Studies demonstrated that depriving both lab animals and humans of sleep increased their appetite and food consumption. One study of college students found that getting only 2 1/2 hours of sleep for three nights in a row and interrupting their sleep on three other nights greatly increased their appetite. Another study of young men who were deprived of REM sleep demonstrated a marked increase in appetite and three of them gained weight.

What's the cause: Sleep deprivation and a decrease in body temperature?

What causes the increase in appetite is unknown. What has been proven in laboratory rats is that insufficient sleep decreases body temperature. The consequent loss of body heat increases their appetite, overcompensating for the energy lost. What hasn't been proven is that people will increase body fat by not getting enough sleep.

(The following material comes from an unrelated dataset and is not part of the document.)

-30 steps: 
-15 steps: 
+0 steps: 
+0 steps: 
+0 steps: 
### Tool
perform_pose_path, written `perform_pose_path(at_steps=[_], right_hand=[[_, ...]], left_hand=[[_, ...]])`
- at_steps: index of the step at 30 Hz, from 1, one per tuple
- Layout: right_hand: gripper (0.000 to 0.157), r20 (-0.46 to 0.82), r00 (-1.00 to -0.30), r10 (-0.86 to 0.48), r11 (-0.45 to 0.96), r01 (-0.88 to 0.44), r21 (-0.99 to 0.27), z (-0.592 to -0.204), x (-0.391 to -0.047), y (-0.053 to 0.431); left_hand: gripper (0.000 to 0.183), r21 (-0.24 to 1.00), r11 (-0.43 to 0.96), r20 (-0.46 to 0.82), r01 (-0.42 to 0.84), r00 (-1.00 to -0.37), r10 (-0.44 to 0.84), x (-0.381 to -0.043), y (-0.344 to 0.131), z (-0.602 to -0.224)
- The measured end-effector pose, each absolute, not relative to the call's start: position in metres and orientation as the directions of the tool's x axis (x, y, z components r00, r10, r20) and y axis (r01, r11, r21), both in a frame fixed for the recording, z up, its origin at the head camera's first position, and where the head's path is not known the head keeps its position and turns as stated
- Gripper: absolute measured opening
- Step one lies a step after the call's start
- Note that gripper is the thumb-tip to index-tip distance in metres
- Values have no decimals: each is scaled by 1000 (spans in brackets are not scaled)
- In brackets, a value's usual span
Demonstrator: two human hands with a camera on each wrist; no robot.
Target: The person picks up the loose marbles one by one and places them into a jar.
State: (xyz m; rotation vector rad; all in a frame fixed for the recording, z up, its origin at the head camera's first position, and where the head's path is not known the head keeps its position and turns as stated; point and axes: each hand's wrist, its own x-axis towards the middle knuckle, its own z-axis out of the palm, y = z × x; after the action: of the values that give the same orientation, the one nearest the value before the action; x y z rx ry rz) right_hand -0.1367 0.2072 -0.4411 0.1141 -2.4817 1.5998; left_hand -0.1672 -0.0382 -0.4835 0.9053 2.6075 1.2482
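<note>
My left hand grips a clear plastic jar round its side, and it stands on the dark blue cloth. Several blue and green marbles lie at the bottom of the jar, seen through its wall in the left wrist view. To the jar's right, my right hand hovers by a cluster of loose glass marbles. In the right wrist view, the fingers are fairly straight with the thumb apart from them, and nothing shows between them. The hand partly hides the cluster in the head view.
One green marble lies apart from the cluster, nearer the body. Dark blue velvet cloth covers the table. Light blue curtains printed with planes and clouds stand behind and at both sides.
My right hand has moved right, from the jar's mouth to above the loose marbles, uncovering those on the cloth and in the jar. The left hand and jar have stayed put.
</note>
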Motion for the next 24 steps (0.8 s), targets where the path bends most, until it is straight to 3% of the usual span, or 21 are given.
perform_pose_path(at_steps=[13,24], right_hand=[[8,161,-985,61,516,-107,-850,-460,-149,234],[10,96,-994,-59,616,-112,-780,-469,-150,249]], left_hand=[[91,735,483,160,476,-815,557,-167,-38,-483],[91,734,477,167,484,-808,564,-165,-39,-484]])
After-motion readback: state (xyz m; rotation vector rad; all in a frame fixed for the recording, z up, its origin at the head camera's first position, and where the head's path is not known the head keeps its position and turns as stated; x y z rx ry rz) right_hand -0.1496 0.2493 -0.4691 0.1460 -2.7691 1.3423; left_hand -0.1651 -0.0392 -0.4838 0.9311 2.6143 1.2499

However, an interesting connection has been proposed between sleep and the "Freshmen Fifteen" or "Freshmen Weight Gain". A recent ethnographic study about the adjustments freshmen make when moving to campus found getting enough sleep in the residence halls to be the most difficult and challenging adjustment they had to make. What remains to be proven is that those freshmen who experience difficulty getting enough sleep also increase their food intake and/or gain weight.

Also remember the effect of sleep on physical and mental performance. Memory skills work best when the brain has had sufficient rest. The Wellness Center recommends you get enough sleep to feel rested 80% of the time. If you have to stay up late, be prepared to take a nap or sleep in the next day. If your sleep is constantly disrupted, then take the necessary steps to change your sleeping arrangements or the cause of the disruption.